JurisdictionEngland & Wales
JudgeThe Honourable Mr Justice Tugendhat,Mr Justice Tugendhat,THE HON. MR JUSTICE GRAY,Mr Justice Gray
Judgment Date25 February 2005
Neutral Citation[2004] EWHC 2337 (QB),[2005] EWHC 262 (QB)
Docket NumberCase No: HQ03X02745,Case No: HQ 03X02745
CourtQueen's Bench Division
Date25 February 2005
Collins Stewart Ltd and anr
The Financial Times Ltd

[2004] EWHC 2337 (QB)


The Honourable Mr Justice Tugendhat

Case No: HQ 03X02745



Royal Courts of Justice

Strand, London, WC2A 2LL

Richard Spearman QC and Justin Rushbrooke (instructed by Schillings) for the Claimant

Desmond Browne QC, Leon Kuchke and David Sherborne (instructed by Farrer &Co) for the Defendant

Approved Judgment

I direct that pursuant to CPR PD 39A para 6.1 no official shorthand note shall be taken of this Judgment and that copies of this version as handed down may be treated as authentic.

The Honourable Mr Justice Tugendhat Mr Justice Tugendhat

On the 27 th August 2003, just over a year ago, the Financial Times published an article headed "Reputations on the Line at Collins Stewart". On the 2 nd September a claim form was issued by Collins Stewart Ltd, as first Claimant ("Ltd") and Collins Stewart Tullett Plc as second Claimant ("Plc"). The claim was for damages for libel and an injunction. On Monday 4 th October 2004 I heard a number of applications in relation to this action. It is currently listed to be tried with a jury commencing on 6 th April 2005 with a time estimate of 25 days. On 8 th July 2004 the matter came before Eady J. He ordered that there be a split trial, the issues of liability and general damages to be tried first with a jury, and the claim in special damages to be tried thereafter. It is now common ground that the assessment of special damages be by judge sitting alone.


The applications before me on 4 th October included the following:

i) The Defendant's application notice dated 12 th August 2004 to strike out paragraphs 3 to 6 of the Claimants` Particulars of Damages:

ii) The Defendant's application under the same notice that all issues relating to damages (both general and special) be tried by judge alone

The form of the applications is set out fully below.

iii) An application by the Claimants for disclosure and

iv) an application by the Defendants for disclosure.

I heard and have already disposed of the third and fourth applications in so far as they were still live. As to the first and second applications, I heard argument over some two days and this is my reserved judgment.

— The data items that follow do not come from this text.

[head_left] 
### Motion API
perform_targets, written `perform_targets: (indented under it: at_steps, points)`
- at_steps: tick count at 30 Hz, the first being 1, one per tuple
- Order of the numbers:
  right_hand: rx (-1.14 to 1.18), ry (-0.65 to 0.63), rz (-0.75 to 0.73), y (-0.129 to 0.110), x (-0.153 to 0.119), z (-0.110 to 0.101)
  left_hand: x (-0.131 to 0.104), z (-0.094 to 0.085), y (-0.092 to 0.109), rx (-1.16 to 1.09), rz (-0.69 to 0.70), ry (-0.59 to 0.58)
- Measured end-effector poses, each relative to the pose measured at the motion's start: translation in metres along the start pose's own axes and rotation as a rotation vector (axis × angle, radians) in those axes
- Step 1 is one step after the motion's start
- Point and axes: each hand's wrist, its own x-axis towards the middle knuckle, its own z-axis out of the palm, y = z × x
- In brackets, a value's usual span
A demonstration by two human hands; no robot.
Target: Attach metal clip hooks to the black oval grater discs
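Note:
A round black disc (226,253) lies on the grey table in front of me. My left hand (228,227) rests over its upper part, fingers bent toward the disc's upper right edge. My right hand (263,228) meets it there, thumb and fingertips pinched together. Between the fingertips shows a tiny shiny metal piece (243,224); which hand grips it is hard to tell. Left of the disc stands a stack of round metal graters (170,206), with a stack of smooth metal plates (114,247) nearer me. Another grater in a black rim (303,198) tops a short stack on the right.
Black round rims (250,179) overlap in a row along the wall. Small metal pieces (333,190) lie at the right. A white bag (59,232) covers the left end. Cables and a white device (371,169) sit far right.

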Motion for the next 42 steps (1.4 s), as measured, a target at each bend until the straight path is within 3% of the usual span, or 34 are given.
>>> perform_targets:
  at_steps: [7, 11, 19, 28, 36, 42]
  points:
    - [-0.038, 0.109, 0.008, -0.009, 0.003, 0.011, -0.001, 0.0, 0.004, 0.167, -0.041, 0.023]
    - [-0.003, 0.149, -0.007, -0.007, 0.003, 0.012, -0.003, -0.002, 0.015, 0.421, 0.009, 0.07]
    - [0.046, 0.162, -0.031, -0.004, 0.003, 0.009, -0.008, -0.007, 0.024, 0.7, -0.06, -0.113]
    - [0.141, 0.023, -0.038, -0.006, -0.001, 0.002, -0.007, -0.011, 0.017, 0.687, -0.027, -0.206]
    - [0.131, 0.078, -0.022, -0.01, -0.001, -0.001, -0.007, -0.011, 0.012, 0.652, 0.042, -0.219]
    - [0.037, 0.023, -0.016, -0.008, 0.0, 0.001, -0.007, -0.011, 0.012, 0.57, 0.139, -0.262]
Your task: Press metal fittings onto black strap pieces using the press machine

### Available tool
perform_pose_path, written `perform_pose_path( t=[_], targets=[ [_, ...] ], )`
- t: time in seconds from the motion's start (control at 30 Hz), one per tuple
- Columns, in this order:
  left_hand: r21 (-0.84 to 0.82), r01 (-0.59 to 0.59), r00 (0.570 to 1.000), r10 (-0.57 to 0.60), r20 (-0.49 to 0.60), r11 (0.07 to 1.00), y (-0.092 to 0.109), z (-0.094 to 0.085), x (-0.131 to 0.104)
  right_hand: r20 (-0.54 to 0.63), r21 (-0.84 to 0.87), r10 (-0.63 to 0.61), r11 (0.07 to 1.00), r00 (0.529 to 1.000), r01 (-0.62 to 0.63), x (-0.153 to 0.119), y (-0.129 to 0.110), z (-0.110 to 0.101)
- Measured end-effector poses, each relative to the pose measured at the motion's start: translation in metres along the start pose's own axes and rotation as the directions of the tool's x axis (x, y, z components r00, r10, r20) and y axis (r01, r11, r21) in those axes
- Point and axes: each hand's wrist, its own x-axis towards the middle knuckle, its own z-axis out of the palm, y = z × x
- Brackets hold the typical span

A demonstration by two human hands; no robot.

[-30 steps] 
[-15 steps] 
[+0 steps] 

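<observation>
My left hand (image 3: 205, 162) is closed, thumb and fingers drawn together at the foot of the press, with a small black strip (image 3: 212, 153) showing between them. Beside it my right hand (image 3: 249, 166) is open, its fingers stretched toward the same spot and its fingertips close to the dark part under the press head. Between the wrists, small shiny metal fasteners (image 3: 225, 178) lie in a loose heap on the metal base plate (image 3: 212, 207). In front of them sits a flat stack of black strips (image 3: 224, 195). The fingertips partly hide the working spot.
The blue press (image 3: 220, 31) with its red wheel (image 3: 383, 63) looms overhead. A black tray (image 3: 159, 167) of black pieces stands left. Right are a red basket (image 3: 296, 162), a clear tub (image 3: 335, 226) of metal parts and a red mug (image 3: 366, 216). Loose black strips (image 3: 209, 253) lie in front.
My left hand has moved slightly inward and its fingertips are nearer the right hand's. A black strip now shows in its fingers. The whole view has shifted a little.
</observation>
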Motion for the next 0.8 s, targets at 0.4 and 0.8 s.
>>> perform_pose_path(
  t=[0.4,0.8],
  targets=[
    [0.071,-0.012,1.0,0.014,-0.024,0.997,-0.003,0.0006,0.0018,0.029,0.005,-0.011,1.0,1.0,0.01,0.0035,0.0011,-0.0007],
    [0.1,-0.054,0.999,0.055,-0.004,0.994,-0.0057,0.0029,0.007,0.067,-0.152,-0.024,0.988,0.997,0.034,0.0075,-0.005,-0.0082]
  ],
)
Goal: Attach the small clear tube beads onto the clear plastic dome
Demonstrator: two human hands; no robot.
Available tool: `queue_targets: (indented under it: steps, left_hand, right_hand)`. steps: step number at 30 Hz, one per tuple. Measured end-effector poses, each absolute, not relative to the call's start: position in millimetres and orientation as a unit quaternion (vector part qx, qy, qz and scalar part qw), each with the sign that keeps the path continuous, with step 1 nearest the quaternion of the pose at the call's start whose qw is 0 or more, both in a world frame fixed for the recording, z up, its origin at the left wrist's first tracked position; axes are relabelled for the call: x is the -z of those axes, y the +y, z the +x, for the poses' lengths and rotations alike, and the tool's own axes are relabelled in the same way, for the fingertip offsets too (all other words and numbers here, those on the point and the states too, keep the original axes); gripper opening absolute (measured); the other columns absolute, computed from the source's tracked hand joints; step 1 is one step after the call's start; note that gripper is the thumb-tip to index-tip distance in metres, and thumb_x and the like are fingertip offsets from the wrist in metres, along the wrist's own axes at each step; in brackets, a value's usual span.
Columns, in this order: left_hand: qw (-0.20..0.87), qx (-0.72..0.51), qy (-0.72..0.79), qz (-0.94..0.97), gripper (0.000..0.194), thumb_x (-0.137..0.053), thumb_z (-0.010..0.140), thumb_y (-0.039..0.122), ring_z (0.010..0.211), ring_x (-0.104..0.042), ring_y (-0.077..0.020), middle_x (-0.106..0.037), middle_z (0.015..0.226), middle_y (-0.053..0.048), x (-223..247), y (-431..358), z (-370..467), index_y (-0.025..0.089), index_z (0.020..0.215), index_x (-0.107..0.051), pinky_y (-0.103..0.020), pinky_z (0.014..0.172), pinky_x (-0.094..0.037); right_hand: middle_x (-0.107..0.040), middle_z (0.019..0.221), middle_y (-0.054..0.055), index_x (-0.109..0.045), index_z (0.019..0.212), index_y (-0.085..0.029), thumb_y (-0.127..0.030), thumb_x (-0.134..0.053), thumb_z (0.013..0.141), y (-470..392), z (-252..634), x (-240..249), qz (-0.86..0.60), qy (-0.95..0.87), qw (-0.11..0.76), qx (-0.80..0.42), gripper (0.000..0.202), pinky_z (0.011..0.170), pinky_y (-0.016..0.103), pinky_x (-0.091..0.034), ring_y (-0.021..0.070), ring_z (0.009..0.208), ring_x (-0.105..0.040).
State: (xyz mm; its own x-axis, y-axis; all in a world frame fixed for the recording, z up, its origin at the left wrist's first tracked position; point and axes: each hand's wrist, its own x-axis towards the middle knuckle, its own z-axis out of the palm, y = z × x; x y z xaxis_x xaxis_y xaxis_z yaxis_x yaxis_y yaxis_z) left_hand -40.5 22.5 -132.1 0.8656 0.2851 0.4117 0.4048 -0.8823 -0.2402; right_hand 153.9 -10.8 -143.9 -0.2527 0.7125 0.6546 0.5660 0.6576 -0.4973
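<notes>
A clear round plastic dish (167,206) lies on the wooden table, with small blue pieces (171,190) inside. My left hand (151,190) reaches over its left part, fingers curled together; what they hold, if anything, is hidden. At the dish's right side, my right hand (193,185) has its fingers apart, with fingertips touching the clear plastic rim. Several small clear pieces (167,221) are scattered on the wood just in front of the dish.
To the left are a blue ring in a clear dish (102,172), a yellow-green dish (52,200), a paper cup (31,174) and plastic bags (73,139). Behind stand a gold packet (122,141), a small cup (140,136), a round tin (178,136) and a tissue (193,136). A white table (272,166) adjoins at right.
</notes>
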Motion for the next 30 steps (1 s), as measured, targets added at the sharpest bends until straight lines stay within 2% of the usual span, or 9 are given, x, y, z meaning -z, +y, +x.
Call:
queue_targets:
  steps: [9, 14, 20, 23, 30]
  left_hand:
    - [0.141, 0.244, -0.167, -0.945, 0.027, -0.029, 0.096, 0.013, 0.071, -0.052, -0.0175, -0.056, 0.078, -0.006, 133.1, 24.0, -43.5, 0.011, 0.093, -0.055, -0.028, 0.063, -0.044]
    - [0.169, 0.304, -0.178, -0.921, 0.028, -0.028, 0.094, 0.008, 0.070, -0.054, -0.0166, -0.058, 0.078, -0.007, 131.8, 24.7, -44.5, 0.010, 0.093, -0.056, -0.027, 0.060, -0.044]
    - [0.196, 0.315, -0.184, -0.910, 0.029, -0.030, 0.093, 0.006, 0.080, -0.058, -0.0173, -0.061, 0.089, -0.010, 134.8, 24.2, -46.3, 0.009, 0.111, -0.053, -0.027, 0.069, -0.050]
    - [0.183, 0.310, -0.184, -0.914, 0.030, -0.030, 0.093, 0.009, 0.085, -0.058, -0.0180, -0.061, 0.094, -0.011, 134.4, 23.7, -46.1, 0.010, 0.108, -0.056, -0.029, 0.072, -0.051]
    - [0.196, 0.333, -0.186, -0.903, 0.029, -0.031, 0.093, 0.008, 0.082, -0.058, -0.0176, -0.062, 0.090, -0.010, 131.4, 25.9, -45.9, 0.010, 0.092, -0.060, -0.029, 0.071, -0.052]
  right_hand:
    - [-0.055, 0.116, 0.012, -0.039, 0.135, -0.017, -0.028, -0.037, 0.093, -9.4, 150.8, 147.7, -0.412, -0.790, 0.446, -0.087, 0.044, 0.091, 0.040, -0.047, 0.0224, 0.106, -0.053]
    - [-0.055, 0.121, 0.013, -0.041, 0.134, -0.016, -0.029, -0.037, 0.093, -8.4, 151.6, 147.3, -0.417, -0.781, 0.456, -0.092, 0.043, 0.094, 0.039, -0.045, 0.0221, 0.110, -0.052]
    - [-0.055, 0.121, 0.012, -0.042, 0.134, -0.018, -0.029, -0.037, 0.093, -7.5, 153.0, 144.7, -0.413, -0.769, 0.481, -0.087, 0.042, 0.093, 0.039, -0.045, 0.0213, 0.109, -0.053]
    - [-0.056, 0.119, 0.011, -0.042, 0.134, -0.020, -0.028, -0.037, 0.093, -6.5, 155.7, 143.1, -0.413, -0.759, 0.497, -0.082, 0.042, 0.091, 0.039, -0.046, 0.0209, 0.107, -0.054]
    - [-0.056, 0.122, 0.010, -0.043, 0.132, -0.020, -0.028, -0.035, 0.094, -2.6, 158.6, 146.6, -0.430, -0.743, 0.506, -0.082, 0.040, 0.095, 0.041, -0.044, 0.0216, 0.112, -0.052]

On 17 th September 2003 Particulars of Claim were served. The Claimants described themselves as follows. Ltd is a company incorporated in England and based in London. It carried and carries on the business of stock brokers in the United Kingdom and it is widely known to be a wholly owned subsidiary of Plc. Plc is a company also incorporated in England and is widely known to be the holding company of the Collins Stewart group, a financial service group whose services include institutional and private clients` stock broking, market making, corporate finance (all of which are carried on through Ltd), the supply of on-line financial information and inter-dealer broking.


The Defendant is the publisher of the Financial Times. That is, of course, a daily national newspaper with a substantial and influential circulation in the financial, business and professional communities.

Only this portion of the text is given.